- PROBLEM
Output exactly the lines from the first line of the records below through the line containing "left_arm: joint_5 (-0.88", both included, leaving out any pictures.

[Opening SOURCE DATA section]

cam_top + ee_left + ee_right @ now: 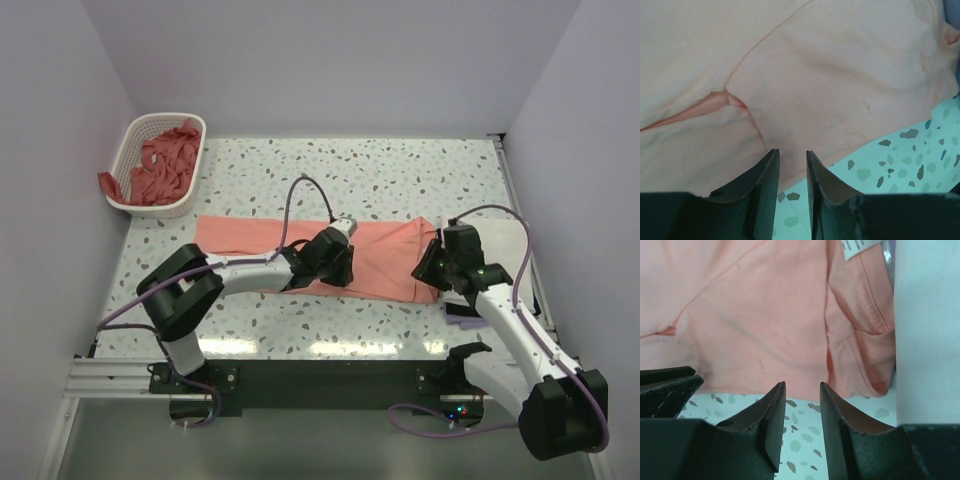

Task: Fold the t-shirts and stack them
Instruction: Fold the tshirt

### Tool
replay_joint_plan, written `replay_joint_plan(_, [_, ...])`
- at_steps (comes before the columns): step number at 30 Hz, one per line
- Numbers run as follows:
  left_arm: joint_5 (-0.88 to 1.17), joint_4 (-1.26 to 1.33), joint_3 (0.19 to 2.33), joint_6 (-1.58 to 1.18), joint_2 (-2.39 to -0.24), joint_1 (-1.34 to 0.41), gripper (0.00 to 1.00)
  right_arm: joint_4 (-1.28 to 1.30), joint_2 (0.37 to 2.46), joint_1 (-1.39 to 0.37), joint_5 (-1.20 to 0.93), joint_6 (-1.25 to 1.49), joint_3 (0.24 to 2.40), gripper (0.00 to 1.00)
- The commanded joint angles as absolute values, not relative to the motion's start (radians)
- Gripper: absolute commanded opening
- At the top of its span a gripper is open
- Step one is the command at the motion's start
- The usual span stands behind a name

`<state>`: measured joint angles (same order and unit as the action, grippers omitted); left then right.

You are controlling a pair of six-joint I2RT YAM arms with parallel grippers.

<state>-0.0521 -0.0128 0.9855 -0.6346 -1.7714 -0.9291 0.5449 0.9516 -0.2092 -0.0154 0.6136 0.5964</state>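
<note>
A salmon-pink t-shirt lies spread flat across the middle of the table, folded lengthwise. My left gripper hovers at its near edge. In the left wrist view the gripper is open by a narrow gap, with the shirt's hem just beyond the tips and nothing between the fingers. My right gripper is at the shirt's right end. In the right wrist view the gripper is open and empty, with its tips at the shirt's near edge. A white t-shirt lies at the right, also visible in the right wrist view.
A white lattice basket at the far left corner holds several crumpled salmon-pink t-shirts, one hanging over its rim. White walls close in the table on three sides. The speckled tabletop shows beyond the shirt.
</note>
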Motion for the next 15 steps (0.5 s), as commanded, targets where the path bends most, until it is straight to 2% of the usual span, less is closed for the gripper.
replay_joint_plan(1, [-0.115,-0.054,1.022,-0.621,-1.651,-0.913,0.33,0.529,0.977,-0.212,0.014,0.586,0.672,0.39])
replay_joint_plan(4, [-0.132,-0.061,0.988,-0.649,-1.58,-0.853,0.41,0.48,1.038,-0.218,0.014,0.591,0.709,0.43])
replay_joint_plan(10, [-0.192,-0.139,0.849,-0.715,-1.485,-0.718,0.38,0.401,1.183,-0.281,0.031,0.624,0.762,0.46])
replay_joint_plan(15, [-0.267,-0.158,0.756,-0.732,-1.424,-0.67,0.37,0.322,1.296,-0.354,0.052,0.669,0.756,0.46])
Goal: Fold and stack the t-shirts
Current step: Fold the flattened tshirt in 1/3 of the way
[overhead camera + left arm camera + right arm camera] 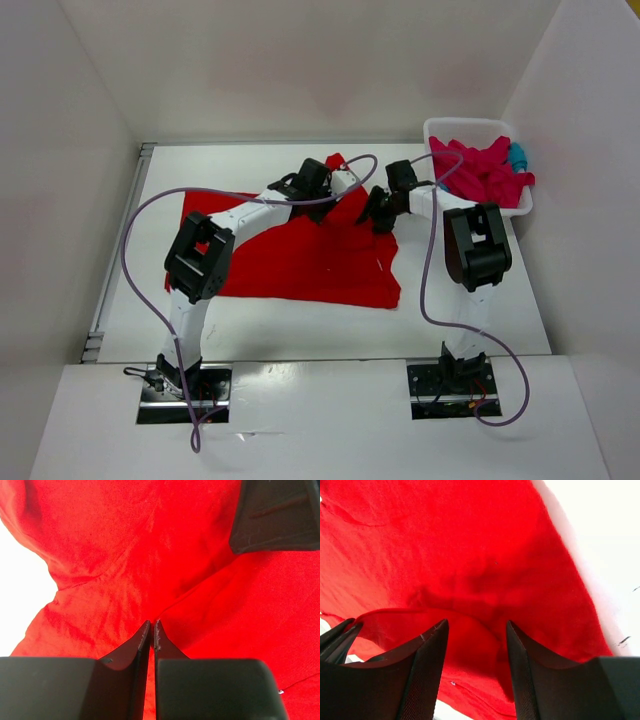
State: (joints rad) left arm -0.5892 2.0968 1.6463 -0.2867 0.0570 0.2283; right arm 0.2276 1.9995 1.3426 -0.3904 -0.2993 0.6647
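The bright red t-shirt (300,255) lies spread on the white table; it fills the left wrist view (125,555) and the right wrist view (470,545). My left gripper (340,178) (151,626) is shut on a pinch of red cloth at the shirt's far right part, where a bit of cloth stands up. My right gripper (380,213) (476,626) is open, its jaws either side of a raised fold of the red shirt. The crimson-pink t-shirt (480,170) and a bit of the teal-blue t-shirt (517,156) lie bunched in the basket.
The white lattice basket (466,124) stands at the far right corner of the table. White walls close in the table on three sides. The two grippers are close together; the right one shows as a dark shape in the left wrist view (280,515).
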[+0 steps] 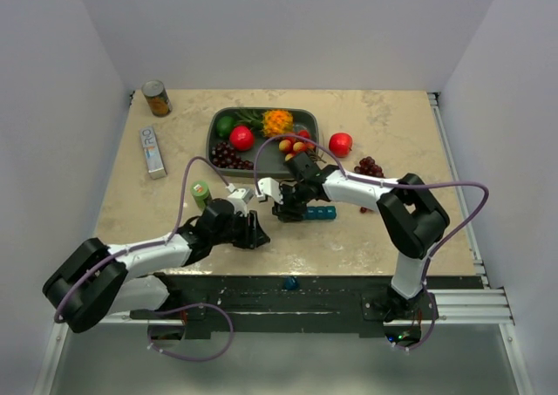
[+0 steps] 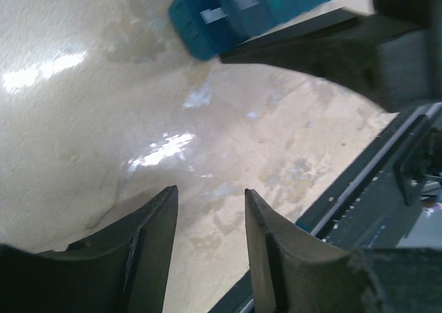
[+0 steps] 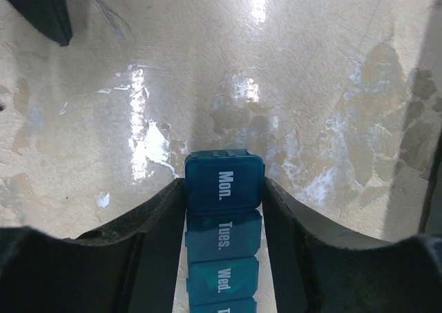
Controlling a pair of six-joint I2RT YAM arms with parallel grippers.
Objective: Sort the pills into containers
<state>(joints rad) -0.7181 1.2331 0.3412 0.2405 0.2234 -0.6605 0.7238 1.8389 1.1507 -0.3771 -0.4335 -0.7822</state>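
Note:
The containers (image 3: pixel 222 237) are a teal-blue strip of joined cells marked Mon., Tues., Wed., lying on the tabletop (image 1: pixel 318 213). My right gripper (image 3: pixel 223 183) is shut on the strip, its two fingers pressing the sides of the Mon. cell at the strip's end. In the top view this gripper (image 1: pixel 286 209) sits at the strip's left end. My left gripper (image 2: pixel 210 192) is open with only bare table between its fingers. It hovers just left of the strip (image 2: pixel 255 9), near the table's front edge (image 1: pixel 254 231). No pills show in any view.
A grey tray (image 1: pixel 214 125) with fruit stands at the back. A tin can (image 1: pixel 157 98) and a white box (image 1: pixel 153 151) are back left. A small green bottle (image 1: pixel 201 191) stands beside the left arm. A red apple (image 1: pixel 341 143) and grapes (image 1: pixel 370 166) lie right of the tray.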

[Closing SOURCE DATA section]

- REPLY
cam_top + ee_left + ee_right @ now: 

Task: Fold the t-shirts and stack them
Instruction: Fold the tshirt

### Tool
replay_joint_plan, written `replay_joint_plan(_, [_, ...])`
- at_steps (comes before the columns): step number at 30 Hz, one per line
- Numbers run as follows:
  left_arm: joint_5 (-0.88 to 1.17), joint_4 (-1.26 to 1.33), joint_3 (0.19 to 2.33), joint_6 (-1.58 to 1.18), joint_2 (-2.39 to -0.24), joint_1 (-1.34 to 0.41), gripper (0.00 to 1.00)

The exercise asks for nothing further.